○『勝つ工場』(後藤康浩/日本経済新聞社)1400円+税
特許庁の特許電子図書館の公開情報を調べると、アクセス件数の上位10社は韓国、台湾、中国企業がズラリと並ぶという。彼らは日本語が堪能な社員を雇い、日本の公開特許をしらみつぶしに調べている。これでは日本企業が苦労して開発した新手法も、瞬く間に真似されてしまう。さて、どうしたものか。
シャープの亀山工場が選んだのは、なるべく特許をとらず、工場をブラックボックス化することだった。液晶パネルの生産で重要なのは歩留まりの高さ。そのリードを守り抜くために、あらゆる工夫を凝らしている。
2003年頃から、日本の製造業の業績回復が始まっている。本当に信じていいのだろうか。本書は豊富な実例をもとに、メイド・イン・ジャパンの復権を裏付けている。著者は中国総局長も勤めた日経新聞記者であり、製造現場への豊富な取材には説得力がある。
たとえばキヤノンの工場では、コンベヤーラインを廃してセル生産ラインを導入することにより、多品種少量生産と在庫の削減が可能になり、社員の技能も向上したという。今やモノ作りのトレンドは「日本回帰」。思えば製品の総コストに占める人件費は、そんなに大きくはない。日本国内でも、工夫次第で中国製品に勝てるのだ。
日本企業は、工場は優秀だが本社はダメ、といわれて久しい。が、考えてみれば、本社が賢くて工場がダメというよりは百倍マシだった。日本の製造業は、今でも現場の強さが支えているのである。
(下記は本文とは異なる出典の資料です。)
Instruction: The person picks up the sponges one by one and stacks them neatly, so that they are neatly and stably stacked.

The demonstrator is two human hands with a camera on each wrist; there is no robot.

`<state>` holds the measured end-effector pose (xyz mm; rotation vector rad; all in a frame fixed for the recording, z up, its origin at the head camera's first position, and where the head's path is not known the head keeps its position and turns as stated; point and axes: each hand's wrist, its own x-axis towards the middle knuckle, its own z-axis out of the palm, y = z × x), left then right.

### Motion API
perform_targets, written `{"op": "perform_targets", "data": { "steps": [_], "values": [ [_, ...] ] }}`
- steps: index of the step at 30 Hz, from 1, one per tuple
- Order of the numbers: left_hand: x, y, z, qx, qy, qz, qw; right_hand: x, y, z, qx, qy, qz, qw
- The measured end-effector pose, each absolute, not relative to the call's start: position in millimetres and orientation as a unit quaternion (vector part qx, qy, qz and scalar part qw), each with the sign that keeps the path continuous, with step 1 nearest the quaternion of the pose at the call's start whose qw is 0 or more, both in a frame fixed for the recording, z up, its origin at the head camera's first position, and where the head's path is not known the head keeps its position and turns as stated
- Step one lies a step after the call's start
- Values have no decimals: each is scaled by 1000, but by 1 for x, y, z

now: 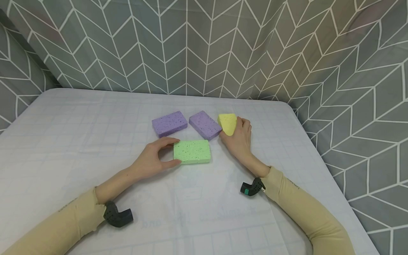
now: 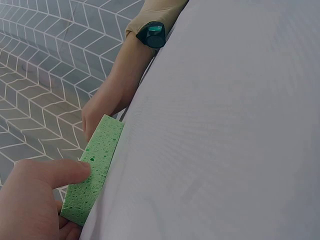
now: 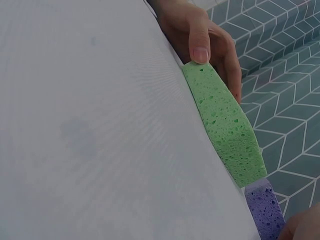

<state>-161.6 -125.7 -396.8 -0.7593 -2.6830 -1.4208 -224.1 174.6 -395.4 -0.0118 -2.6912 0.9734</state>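
A green sponge (image 1: 192, 152) lies flat on the white-covered table, and my left hand (image 1: 155, 157) grips its left end, thumb on the near edge and fingers at the far one. In the left wrist view the thumb presses on the side of the green sponge (image 2: 96, 170). Farther right, my right hand (image 1: 238, 139) holds a yellow sponge (image 1: 227, 123) between thumb and fingers, partly covering it. Two purple sponges lie behind the green one: the left sponge (image 1: 169, 123) stands apart, while the right sponge (image 1: 205, 125) reaches close to the right thumb.
A pale cloth with faint grid lines covers the table (image 1: 204, 212). Behind and to the right hangs a grey curtain (image 1: 197, 46) with a white chevron pattern. Each wrist wears a black camera, one on the left sleeve (image 1: 76, 216) and one on the right sleeve (image 1: 306, 209).
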Motion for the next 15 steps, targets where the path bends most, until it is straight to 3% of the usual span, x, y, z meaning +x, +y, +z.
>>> {"op": "perform_targets", "data": {
  "steps": [15],
  "values": [
    [-162,-126,-398,-244,-856,-455,9,-225,175,-393,-27,-927,354,124]
  ]
}}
○『誠心誠意、嘘をつく』(水木楊/日本経済新聞社)1800円+税
今年は自民党結党50周年。自由民主党は、三木武吉という稀代の政治家による芸術作品であった。鳩山一郎を首相にするために、三木はあらゆる手段を使って吉田茂を引き摺り下ろす。首尾よく鳩山を総理にした次の瞬間に、今度は鳩山の民主党と吉田の自由党を合同させるために全力を尽くすのである。この間、政策の話はほとんど出ない。腹芸と誠意で怨念を乗り越えるという、昔ながらの麗しい永田町物語が延々と繰り広げられる。
自民党のDNAに流れているものを知るためには、絶好の書かもしれない。
○『下流社会』(三浦展/光文社新書)780円+税
格差の拡大をめぐる話題が多い昨今、そのものズバリ「下流」を分析した本が出た。「下流」とは所得が低いだけではなく、コミュニケーション能力や働く意欲など、総じて人生への意欲が低いのだという。その結果として所得が低く、未婚のままであることが多い。
どうやら日本国民は、「頑張らない人が報われない格差社会」を選択し始めているらしい。目を覆いたくなるような日本社会の現状について、豊富な実例が紹介されている。